Photo: Jane Hobson
Questions about quality
What is it about great art that makes one’s hair stand on end? Claire Gulliver describes a contemporary art programme that tried to figure it out.
“The first line, perhaps even the first word, makes the hairs on the back of your neck stand up.” That’s what Booker Prize winning novelist Ben Okri once said, when asked about great writing.
It’s a wonderful description of the magic of great art: that point where an artist’s vision, endeavour and execution meet relevance and meaning, striking deep and surprising connections with people and the world around.
As arts professionals, we’re loath to break this magic down into things that can be measured
As arts professionals, we’re loath to break this magic down into things that can be measured. And yet in our resistance to measuring quality we make it difficult for ourselves: difficult to articulate quality and therefore difficult to strive for the art that we make, or enable others to make, to be the best that it can be.
Making great art is, after all, not a process of creation alone. It’s also a process of questioning, of asking what can be done and to what effect, a dialogue between creating and dispassionately criticising. Artists, authors, composers all ask these questions, so why shouldn’t we?
Structured new work
The New Expressions programme, led and managed by Plymouth City Council, establishes a structured approach to collaboration between contemporary artists and museums, an approach specifically designed to raise the quality of work in this field.
In its third iteration, 15 museums across three English regions partnered with 20 lead artists to create new work over a two-year period. The idea of structuring projects simultaneously is to create a shared forum in which to explore and extend possibility, inspiring critical awareness and creative risk-taking.

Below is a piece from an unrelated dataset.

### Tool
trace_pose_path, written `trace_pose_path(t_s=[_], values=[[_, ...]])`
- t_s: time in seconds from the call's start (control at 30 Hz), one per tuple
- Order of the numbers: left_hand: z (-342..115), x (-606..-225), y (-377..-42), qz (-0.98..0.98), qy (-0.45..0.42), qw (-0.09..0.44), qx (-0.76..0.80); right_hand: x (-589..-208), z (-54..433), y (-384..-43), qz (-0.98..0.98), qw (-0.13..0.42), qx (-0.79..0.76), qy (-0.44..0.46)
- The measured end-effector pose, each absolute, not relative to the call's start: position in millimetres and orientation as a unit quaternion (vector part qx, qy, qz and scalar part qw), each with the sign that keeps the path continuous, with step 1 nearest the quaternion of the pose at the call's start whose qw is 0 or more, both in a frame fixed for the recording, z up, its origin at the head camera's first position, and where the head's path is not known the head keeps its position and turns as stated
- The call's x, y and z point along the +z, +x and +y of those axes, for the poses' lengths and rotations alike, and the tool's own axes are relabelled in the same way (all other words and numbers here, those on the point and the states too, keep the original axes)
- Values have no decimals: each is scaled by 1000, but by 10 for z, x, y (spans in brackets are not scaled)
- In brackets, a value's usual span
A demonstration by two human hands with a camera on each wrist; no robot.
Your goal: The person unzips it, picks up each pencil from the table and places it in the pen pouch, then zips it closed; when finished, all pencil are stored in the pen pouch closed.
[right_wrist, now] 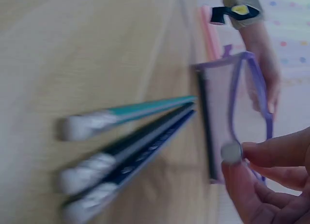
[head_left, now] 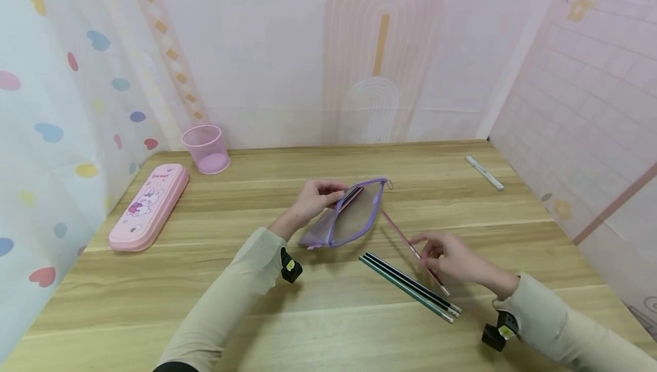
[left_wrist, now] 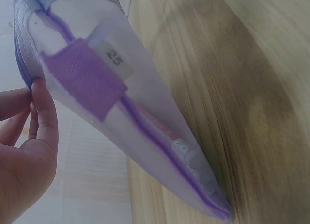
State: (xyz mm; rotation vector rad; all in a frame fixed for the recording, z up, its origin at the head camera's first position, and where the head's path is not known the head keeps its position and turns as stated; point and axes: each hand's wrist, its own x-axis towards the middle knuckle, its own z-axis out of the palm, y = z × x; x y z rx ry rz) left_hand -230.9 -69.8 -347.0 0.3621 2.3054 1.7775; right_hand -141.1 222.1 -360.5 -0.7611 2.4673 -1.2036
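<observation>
My left hand [head_left: 314, 199] pinches the rim of a see-through pouch with purple zipper edging [head_left: 370, 230], its mouth spread wide toward the right. Inside lie a few pencils [head_left: 352, 199]; the left wrist view shows a purple tab [left_wrist: 87, 81] at one end. Between thumb and fingers, my right hand [head_left: 454, 255] pinches a pink pencil [head_left: 395, 227], its tip angled up toward the pouch and its white eraser end [right_wrist: 231, 152] toward me. Below it, three pencils, green and dark [head_left: 410, 286], lie side by side on the table.
A pink pencil case with a rabbit picture [head_left: 149, 206] lies at the left of the wooden table [head_left: 287, 332]. Behind it stands a pink mesh cup [head_left: 207, 149]. A white pen [head_left: 485, 173] lies at the back right. Patterned curtains [head_left: 256, 47] border the table.
</observation>
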Motion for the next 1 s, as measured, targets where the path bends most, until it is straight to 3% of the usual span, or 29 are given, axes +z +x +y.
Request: trace_pose_path(t_s=[0.3,0.73,1.0], values=[[-708,-3466,-2296,783,118,103,601,-3566,2093,-1582,838,116,-497,-193],[-650,-3493,-2291,782,108,99,606,-3568,1738,-1695,781,184,-576,-157],[-581,-3523,-2286,770,111,93,622,-3510,1540,-1873,755,241,-606,-66]])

But how could we tell whether this structured approach was indeed nurturing quality? First, we had to describe what we meant by ‘quality’.
We wanted to see work that was adventurous and challenging and that provoked a response. We wanted to see work that enhanced its context. We wanted artists to push the boundaries of practice and to pursue work with the rigour needed to follow through an artistic enquiry or realise a core idea.
Categories of quality
We broke these down into generic (or intrinsic) quality and contextual quality. Generic, or intrinsic, aspects of quality are integral to all types of great art and culture, from drama to visual art. These acknowledge the capacity of art to make one’s hair stand on end. Among these, we described the following:
- Adventure: the extent to which art deals with something unusual or unexplored.

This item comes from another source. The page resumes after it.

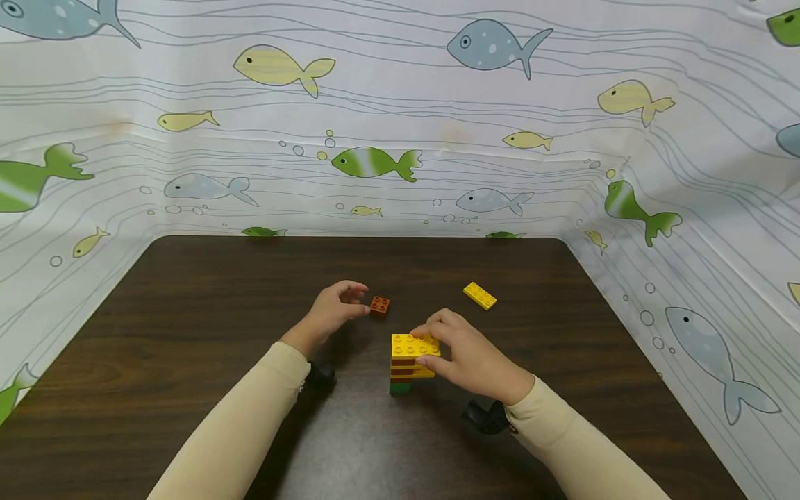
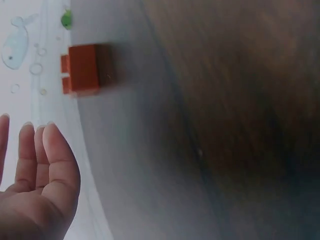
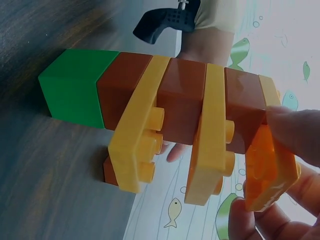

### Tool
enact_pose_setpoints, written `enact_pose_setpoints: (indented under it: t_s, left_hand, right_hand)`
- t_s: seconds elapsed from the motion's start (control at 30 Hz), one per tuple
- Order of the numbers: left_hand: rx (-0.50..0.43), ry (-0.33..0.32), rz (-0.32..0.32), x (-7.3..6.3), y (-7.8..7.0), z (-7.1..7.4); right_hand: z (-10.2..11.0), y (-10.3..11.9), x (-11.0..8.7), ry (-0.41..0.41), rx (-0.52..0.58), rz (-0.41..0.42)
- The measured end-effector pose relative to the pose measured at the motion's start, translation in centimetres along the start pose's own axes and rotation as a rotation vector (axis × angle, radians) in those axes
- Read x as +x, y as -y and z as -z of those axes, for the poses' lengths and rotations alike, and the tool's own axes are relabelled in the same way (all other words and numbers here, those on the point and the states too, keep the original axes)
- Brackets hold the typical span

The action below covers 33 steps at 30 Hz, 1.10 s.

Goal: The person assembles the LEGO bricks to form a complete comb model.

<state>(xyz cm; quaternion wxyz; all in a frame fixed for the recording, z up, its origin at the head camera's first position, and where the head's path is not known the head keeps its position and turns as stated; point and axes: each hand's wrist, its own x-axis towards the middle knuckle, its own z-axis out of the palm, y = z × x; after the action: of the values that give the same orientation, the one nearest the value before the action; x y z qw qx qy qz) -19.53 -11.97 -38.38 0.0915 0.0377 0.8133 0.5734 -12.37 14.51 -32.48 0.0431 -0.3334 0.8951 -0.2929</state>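
Note:
A tower of toy building bricks (image 1: pixel 401 371) stands in front of me, green at its foot, with brown bricks and flat yellow bricks alternating above. My right hand (image 1: pixel 478 357) pinches the overhanging end of the top yellow brick (image 1: pixel 406 343); in the right wrist view the thumb lies on one side of that yellow brick (image 3: pixel 280 175) and fingers on the other. Two more yellow bricks jut out below it. My left hand (image 1: pixel 331 312) holds nothing, fingers bent loosely, its tips close beside a small brown brick (image 1: pixel 379 305) with studs up.
A loose flat yellow brick (image 1: pixel 480 296) lies behind the tower to the right. Everything sits on a dark wooden table (image 1: pixel 206 298), bordered at the back and sides by a white fish-patterned cloth (image 1: pixel 400 97).

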Motion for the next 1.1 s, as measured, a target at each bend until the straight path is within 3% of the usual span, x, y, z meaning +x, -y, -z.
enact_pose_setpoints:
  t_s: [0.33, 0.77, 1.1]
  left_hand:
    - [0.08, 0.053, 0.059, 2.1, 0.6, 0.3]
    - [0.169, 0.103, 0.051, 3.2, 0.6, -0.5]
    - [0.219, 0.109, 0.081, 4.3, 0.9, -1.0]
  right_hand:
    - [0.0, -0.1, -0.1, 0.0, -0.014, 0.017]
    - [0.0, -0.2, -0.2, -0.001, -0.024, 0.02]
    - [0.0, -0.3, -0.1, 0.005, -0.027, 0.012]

- Challenge: the extent to which art stretches the mind beyond day-to-day thoughts.
- Activity or agency: the extent to which art prompts thoughts or feelings.
- Transformation: the extent to which art changes ways of thinking and feeling.
Contextual quality, on the other hand, considers attributes of an artwork that are unique to its particular context. Here, we wanted to understand the degree to which the artwork stimulated rethinking a historic collection or space (contextual stimulus), and the extent to which it opened up that collection or space in a surprising way (contextual distinctiveness).
Asking questions
We were then able to develop a logic model to frame our investigations. We drafted key questions that we would need to ask in order to discuss quality objectively. For example, in order to better understand how adventurous an artwork was, we asked how far it dealt with something unusual and unexplored.
By combining artists’ and museums’ self-assessment (through surveys and interviews) with audience feedback, we built a rich and multi-dimensional assessment of artistic quality.
We asked artists whether they had pursued similar lines of creative or critical enquiry before, and what made their line of enquiry new. These questions teased out ways in which artists were building on their existing practice and taking core interests in new directions.
At the start of ‘New Expressions 3’, 82% of artists had pursued similar lines of creative or critical enquiry before. Some had worked with the same media or materials, while others referred to ideas, themes and approaches to practice.
At the end of the programme we discussed with artists the extent to which their commissions had indeed pushed their practice in the ways that were envisaged, or in new ways that they had not anticipated, resulting in new understanding. Eight out of nine artists said their project had stretched them creatively, and seven out of nine said that it had stretched them critically.
Among audiences, 64% made a link between the artists’ work and the historic collection (contextual stimulus). Of those, 77% agreed that the artists’ work opened up the collection or building in a surprising way (contextual distinctiveness).
60% of audience respondents agreed that the artists’ work stretched their mind beyond day-to-day thoughts (challenge), while 52% said the encounter had prompted new, external connections and ideas (activity/agency).
A final question, asking visitors to indicate the subjects that the artwork had triggered thoughts or feelings about, suggested that visitors found it easier to connect the artwork to its historical and geographical context (contextual quality) than to find personal meaning and relevance (generic or intrinsic quality).
Passion and dispassion
Ultimately, quality is about thoughts and feelings as well as facts. Passion and dispassion. But to keep moving the discussion (and art) forward, it’s worth trying to understand what it is about great art that makes one’s hair stand on end and whether that hair belongs to the audience or the artist.
Claire Gulliver is an independent arts consultant providing project management, evaluation and writing services. She was Programme Evaluator for New Expressions 3 and writes here in a personal capacity.